**WHAT THIS TASK INVOLVES:** Set down exactly the lines from the one containing "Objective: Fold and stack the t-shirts" to the final line of the records below, with every picture omitted.

**DATA FOR REVIEW:**
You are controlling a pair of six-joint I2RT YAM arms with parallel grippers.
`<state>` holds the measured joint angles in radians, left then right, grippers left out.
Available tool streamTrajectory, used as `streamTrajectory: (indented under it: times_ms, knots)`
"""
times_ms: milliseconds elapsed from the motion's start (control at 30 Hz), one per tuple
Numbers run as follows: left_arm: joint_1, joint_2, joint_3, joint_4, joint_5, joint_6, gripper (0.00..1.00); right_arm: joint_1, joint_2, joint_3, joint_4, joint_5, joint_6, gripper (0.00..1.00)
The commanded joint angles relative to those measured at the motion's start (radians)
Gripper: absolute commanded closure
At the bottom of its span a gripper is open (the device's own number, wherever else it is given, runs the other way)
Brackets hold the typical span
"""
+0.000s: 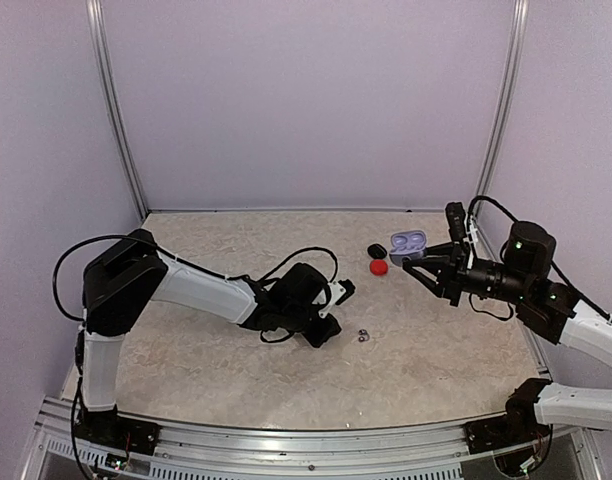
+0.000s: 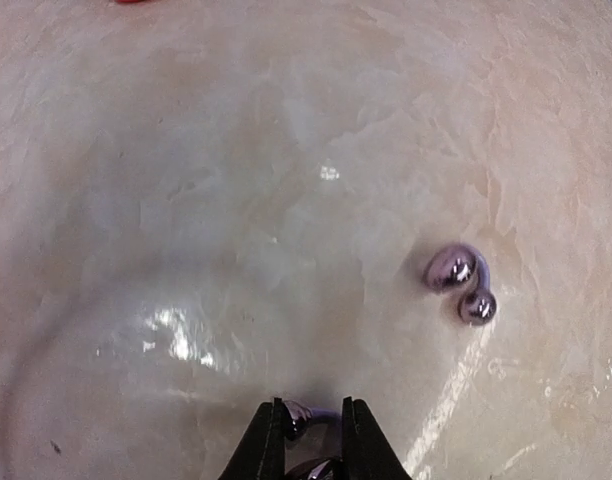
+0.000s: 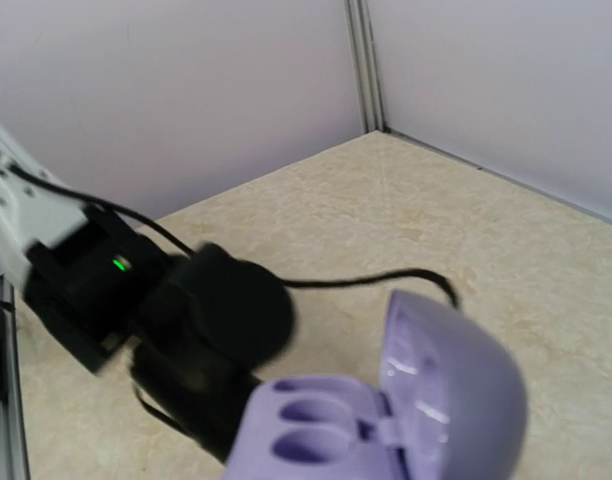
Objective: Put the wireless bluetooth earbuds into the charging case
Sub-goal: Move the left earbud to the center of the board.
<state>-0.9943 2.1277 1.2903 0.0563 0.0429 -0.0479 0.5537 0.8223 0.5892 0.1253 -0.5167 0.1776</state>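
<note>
We are fetching the buds (image 2: 451, 268). The left claw (image 2: 313, 425) is narrow, load unclear; the right claw (image 1: 416, 260) we cannot tell. Next, reach toward two o'clock.

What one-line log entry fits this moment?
left gripper: shut on shiny silver earbud | right gripper: at open lilac plastic charging case, grip unclear | sockets: empty

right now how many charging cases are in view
3: an open lilac case at the far right, a black case just left of it, and a red case right in front of the black one. None looks hidden.
</note>
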Motion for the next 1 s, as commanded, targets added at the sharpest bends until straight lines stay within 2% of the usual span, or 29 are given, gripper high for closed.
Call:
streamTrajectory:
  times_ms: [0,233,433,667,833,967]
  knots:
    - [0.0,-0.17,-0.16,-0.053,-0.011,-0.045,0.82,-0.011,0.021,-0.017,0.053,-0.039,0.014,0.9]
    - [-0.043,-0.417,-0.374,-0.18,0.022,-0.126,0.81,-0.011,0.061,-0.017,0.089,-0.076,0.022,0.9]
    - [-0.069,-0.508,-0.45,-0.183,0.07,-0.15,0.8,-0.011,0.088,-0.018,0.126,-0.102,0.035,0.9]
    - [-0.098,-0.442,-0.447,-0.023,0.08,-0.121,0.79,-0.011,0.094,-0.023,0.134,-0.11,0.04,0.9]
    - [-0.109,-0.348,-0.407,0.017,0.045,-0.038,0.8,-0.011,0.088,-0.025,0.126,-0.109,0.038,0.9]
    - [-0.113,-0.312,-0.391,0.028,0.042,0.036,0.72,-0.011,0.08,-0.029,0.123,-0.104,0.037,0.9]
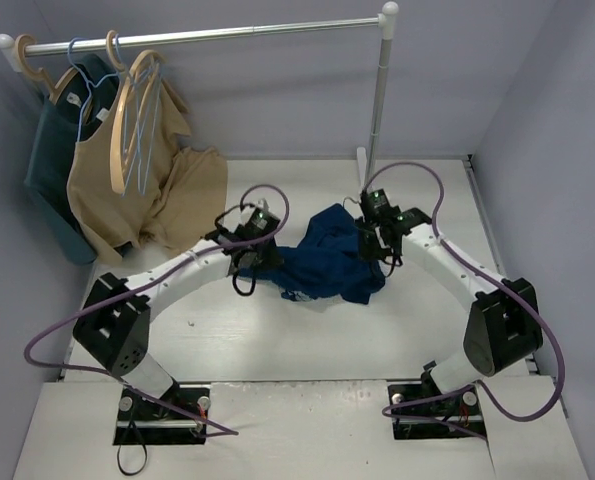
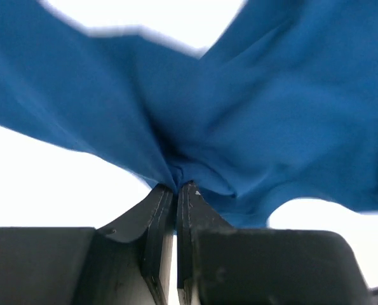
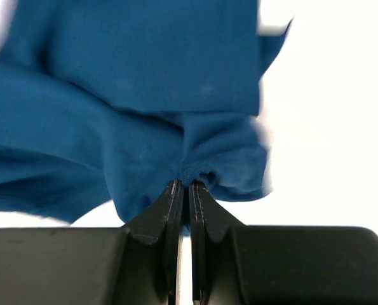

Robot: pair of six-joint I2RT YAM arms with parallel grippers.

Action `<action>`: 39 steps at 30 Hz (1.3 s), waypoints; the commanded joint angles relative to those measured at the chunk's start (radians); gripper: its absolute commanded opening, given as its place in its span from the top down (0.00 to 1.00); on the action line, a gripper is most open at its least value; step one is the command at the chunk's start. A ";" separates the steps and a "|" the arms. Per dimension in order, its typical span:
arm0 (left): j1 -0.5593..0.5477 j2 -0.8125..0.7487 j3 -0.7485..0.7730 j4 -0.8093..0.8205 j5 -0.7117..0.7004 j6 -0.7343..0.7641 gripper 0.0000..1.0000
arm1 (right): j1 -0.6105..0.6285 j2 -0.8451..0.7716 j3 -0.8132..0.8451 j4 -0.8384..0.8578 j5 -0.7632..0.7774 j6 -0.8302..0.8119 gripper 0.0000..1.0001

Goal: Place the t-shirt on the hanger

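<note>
White table (image 1: 277, 340) under t-shirt (image 1: 327, 265) — grey walls (image 1: 277, 100).

A tan garment (image 1: 102, 195) and a teal garment (image 1: 47, 160) hang on wooden hangers (image 1: 122, 105) from a white rail (image 1: 227, 31).

**Crumpled t-shirt (image 1: 327, 265) mid-frame, hanger (image 1: 80, 95) on the rail (image 1: 227, 35)**

The navy-blue t-shirt sits bunched at the centre of the frame, folds gathered, its print hidden. The thin light-blue hanger hangs by its curved hook at the upper left, well apart from the shirt.
</note>
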 commanded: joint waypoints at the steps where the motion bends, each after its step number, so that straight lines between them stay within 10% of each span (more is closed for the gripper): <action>1: 0.018 -0.158 0.220 -0.110 -0.118 0.154 1.00 | -0.007 -0.086 0.232 -0.077 0.122 -0.077 1.00; 13: 0.024 -0.297 0.823 -0.210 -0.196 0.563 1.00 | -0.001 -0.114 0.967 -0.031 0.126 -0.326 1.00; 31: 0.024 -0.448 0.711 -0.440 -0.072 0.518 1.00 | -0.001 -0.387 0.615 0.052 -0.224 -0.298 1.00; 39: 0.024 -0.475 0.255 -0.336 -0.055 0.413 1.00 | -0.001 -0.335 0.293 0.055 -0.235 -0.217 1.00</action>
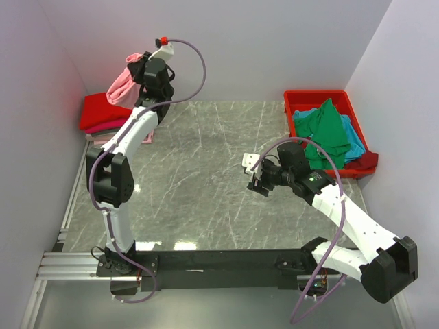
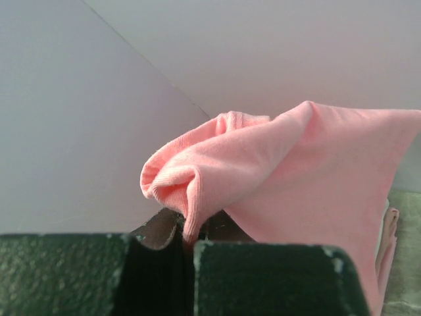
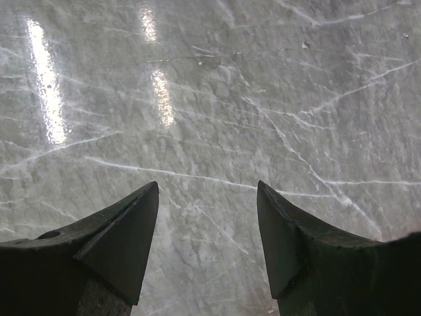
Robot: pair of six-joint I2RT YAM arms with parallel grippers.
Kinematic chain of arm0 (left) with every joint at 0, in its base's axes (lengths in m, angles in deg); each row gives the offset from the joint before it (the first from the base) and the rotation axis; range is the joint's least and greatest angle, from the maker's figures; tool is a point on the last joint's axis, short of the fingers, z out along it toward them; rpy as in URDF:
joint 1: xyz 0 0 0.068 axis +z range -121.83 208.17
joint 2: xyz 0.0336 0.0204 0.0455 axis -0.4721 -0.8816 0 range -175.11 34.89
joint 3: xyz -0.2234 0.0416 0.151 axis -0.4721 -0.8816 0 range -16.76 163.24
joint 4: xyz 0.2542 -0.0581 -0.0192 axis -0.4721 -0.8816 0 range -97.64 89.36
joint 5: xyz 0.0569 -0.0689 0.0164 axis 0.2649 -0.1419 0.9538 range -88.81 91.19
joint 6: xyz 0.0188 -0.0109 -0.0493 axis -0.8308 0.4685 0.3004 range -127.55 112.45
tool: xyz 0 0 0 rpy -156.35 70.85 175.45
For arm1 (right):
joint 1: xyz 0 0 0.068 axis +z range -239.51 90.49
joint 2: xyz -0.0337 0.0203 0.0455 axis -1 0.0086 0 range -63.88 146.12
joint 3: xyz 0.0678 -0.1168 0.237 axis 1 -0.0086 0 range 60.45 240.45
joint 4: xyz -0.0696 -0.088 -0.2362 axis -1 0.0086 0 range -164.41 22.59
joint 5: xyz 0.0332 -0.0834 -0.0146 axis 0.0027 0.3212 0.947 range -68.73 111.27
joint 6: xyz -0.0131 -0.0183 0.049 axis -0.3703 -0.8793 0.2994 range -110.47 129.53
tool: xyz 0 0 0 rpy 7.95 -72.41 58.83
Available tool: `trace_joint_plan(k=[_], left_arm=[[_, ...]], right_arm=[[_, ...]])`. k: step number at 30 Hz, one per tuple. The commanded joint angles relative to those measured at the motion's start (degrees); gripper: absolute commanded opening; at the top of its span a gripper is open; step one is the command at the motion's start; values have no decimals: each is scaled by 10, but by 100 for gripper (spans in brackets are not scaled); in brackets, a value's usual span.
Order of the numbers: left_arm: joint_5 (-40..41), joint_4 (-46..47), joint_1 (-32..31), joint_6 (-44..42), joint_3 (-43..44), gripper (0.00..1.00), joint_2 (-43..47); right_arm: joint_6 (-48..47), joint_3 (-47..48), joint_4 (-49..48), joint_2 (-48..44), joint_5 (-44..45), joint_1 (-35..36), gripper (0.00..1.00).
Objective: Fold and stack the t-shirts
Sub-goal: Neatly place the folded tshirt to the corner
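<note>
Your left claw [image 2: 187, 245] is clamped on the pink t-shirt [image 2: 309, 171], raised by the folded red stack [image 1: 103, 113] at far left. Your right claw [image 3: 207, 197] hangs spread apart over the marble surface [image 3: 217, 99]. The green t-shirt [image 1: 329, 130] and teal t-shirt [image 1: 354, 140] lie in the red bin [image 1: 319, 97].

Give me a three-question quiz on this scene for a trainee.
1. True or false: the right gripper is open and holds nothing.
2. The left gripper is shut on a shirt of which colour? A grey, B pink, C black.
3. Fill in: the green shirt lies in the red ____.

Key: 1 true; 2 B; 3 bin.
</note>
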Motion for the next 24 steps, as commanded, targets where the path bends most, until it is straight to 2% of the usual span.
trace_joint_plan(k=[1,14,18,24], left_arm=[[-1,26,8,-4,11,0,15],[-21,15,44,15,36,0,-30],[-28,40,57,5,43,0,-58],[-44,45,82,19,83,0,-96]], right_arm=[[8,-1,-13,-12,-11,-6,68],[6,-1,-11,-8,-13,-6,68],[6,0,-11,-4,-14,-6,68],[5,2,-8,3,-16,-6,68]])
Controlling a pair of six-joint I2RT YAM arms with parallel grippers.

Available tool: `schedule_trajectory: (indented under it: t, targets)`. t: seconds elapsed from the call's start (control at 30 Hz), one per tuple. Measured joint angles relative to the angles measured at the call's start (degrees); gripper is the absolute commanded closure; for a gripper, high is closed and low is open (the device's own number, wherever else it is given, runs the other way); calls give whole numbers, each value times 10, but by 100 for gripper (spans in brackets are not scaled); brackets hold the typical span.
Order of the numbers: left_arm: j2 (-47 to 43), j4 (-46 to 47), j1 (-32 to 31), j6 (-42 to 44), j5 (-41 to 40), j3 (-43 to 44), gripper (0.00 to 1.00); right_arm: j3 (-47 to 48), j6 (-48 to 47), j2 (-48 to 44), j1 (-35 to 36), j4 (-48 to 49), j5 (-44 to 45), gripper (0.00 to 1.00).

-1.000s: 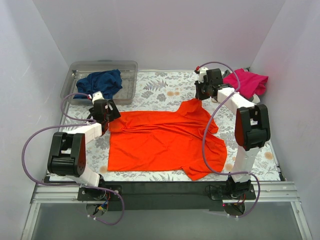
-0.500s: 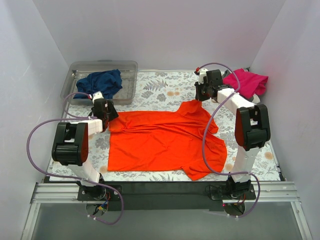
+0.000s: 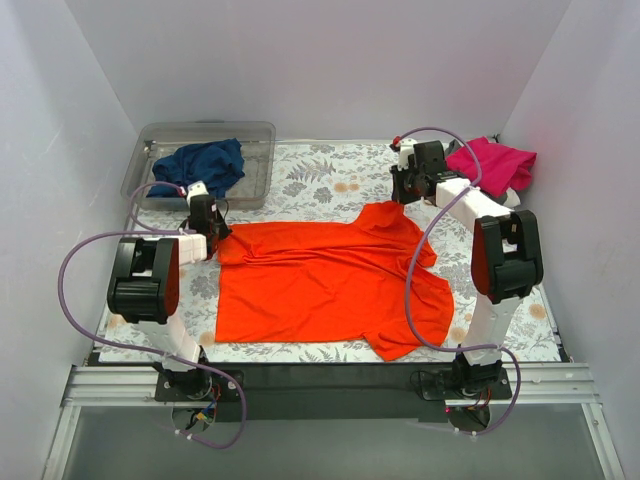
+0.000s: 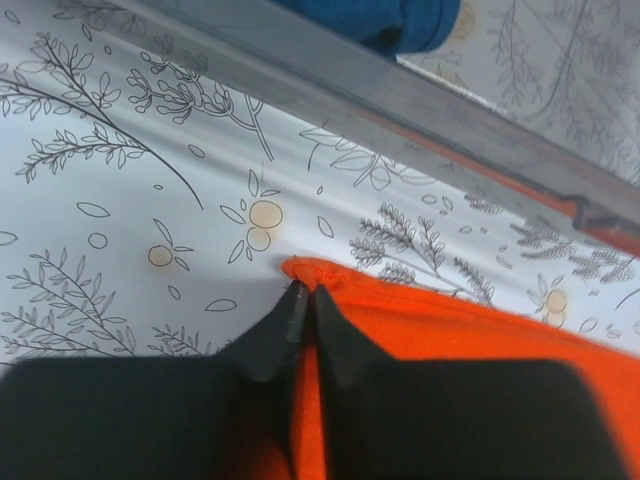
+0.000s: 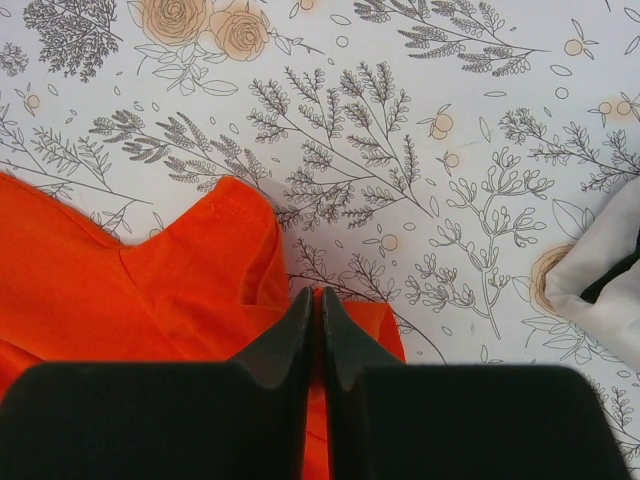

**WRITTEN ANSWER:**
Objective: Fold and stack the t-shirts
Sub-goal: Neatly place the folded tshirt to the corner
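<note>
Your left claw [image 2: 187, 245] is clamped on the pink t-shirt [image 2: 309, 171], raised by the folded red stack [image 1: 103, 113] at far left. Your right claw [image 3: 207, 197] hangs spread apart over the marble surface [image 3: 217, 99]. The green t-shirt [image 1: 329, 130] and teal t-shirt [image 1: 354, 140] lie in the red bin [image 1: 319, 97].

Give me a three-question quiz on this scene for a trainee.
1. True or false: the right gripper is open and holds nothing.
2. The left gripper is shut on a shirt of which colour? A grey, B pink, C black.
3. Fill in: the green shirt lies in the red ____.

Key: 1 true; 2 B; 3 bin.
</note>
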Motion for the next 24 steps, as commanded, targets where the path bends most, until it is straight to 2% of the usual span.
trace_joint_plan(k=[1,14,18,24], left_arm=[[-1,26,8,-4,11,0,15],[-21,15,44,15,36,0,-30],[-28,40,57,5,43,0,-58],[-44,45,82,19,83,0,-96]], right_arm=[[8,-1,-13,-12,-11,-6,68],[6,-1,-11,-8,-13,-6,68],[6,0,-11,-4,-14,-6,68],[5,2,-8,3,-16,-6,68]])
Controlling a pair of six-joint I2RT YAM arms with parallel grippers.

Available tool: `schedule_trajectory: (indented under it: t, targets)`. t: seconds elapsed from the call's start (control at 30 Hz), one per tuple. Measured joint angles relative to the angles measured at the call's start (degrees); gripper is the absolute commanded closure; for a gripper, high is closed and low is open (the device's own number, wherever else it is given, runs the other way); calls give whole numbers, each value times 10, but by 100 for gripper (spans in brackets are not scaled); brackets hold the typical span.
Order of the numbers: left_arm: j2 (-47 to 43), j4 (-46 to 47), j1 (-32 to 31), j6 (-42 to 44), j5 (-41 to 40), j3 (-43 to 44), gripper (0.00 to 1.00); right_arm: j3 (-47 to 48), j6 (-48 to 47), j2 (-48 to 44), j1 (-35 to 36), j4 (-48 to 49), j5 (-44 to 45), gripper (0.00 to 1.00).

-1.000s: 
-0.500s: 
+0.000s: 
+0.000s: 
+0.000s: 

This exercise has been answered in full.